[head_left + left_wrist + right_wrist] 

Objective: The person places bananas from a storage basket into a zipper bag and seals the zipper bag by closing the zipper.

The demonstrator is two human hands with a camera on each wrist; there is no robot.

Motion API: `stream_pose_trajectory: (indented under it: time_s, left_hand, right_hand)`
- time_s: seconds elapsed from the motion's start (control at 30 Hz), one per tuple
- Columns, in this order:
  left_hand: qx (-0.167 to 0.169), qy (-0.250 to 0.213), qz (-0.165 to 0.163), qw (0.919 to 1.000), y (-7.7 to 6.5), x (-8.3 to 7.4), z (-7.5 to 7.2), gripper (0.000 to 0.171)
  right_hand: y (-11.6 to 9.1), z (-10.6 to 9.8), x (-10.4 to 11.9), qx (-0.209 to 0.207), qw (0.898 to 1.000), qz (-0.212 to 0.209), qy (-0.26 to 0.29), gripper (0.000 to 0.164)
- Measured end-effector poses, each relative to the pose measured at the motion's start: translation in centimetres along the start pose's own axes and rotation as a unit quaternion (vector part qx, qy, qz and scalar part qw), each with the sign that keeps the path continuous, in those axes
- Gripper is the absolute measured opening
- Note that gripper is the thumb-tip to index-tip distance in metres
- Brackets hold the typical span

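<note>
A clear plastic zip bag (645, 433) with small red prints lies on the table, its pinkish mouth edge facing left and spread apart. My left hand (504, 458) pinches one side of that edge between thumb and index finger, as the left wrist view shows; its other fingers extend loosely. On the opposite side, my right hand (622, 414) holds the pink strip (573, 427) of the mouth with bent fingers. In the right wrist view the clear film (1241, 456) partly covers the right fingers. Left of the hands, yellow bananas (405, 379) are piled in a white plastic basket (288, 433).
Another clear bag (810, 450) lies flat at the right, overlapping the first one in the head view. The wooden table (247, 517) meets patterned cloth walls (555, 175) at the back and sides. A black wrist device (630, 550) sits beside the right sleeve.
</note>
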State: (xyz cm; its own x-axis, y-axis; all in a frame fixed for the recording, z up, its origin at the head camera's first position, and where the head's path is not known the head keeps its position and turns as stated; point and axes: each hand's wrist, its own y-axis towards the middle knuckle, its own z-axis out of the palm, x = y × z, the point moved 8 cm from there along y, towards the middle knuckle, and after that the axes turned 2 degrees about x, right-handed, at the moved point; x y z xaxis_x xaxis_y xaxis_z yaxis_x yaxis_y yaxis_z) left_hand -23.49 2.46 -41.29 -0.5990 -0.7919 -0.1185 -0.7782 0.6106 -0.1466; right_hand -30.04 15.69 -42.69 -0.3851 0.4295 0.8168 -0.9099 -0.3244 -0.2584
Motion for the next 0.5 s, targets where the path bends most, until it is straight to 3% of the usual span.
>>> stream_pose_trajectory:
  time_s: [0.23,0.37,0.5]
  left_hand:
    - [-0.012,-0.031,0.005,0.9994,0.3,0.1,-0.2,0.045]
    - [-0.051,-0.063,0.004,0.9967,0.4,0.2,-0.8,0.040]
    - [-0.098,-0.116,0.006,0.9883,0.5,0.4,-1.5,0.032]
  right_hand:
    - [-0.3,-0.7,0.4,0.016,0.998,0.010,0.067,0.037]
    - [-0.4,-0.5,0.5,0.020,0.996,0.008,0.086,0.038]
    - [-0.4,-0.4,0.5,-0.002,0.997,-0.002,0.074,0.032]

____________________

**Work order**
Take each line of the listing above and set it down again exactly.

**Result of the task**
[head_left + left_wrist + right_wrist] 

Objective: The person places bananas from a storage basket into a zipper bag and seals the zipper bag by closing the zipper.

The demonstrator is two human hands with a camera on each wrist; there is no robot.

Motion API: `stream_pose_trajectory: (indented under it: time_s, left_hand, right_hand)`
- time_s: seconds elapsed from the motion's start (control at 30 Hz), one per tuple
- Columns, in this order:
  left_hand: qx (-0.167 to 0.169), qy (-0.250 to 0.213), qz (-0.165 to 0.163), qw (0.919 to 1.000), y (-7.7 to 6.5), x (-8.3 to 7.4), z (-7.5 to 7.2), gripper (0.000 to 0.171)
  right_hand: y (-11.6 to 9.1), z (-10.6 to 9.8), x (-10.4 to 11.9), qx (-0.209 to 0.207), qw (0.898 to 1.000), qz (-0.212 to 0.209), qy (-0.26 to 0.29), gripper (0.000 to 0.164)
- Measured end-effector poses, each relative to the pose measured at the motion's start: translation in centimetres along the start pose's own axes and rotation as a unit quaternion (vector part qx, qy, qz and scalar part qw), each with the sign that keeps the path continuous, in those axes
- Gripper is the absolute measured opening
- Note that gripper is the thumb-tip to index-tip distance in metres
- Brackets hold the typical span

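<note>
A clear plastic zip bag (645, 433) with small red prints lies on the table, its pinkish mouth edge facing left and spread apart. My left hand (504, 458) pinches one side of that edge between thumb and index finger, as the left wrist view shows; its other fingers extend loosely. On the opposite side, my right hand (622, 414) holds the pink strip (573, 427) of the mouth with bent fingers. In the right wrist view the clear film (1241, 456) partly covers the right fingers. Left of the hands, yellow bananas (405, 379) are piled in a white plastic basket (288, 433).
Another clear bag (810, 450) lies flat at the right, overlapping the first one in the head view. The wooden table (247, 517) meets patterned cloth walls (555, 175) at the back and sides. A black wrist device (630, 550) sits beside the right sleeve.
</note>
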State: (xyz cm; its own x-axis, y-axis; all in a frame fixed for the recording, z up, its origin at the head camera's first position, and where the head's path is not known the head keeps its position and turns as stated; point and axes: each hand's wrist, its own y-axis towards the middle knuckle, its own z-axis out of the palm, x = y × z, the point moved 8 cm from there along y, towards the middle knuckle, and after that the axes turned 2 degrees about x, right-handed, at the moved point; x y z xaxis_x xaxis_y xaxis_z yaxis_x yaxis_y yaxis_z) left_hand -23.49 2.46 -41.29 -0.5990 -0.7919 -0.1185 -0.7782 0.6106 -0.1466; right_hand -30.04 15.69 -42.69 -0.3851 0.4295 0.8168 -0.9099 -0.3244 -0.2584
Motion for the next 0.5 s, targets where the path bends most, until it is straight to 3% of the usual span.
>>> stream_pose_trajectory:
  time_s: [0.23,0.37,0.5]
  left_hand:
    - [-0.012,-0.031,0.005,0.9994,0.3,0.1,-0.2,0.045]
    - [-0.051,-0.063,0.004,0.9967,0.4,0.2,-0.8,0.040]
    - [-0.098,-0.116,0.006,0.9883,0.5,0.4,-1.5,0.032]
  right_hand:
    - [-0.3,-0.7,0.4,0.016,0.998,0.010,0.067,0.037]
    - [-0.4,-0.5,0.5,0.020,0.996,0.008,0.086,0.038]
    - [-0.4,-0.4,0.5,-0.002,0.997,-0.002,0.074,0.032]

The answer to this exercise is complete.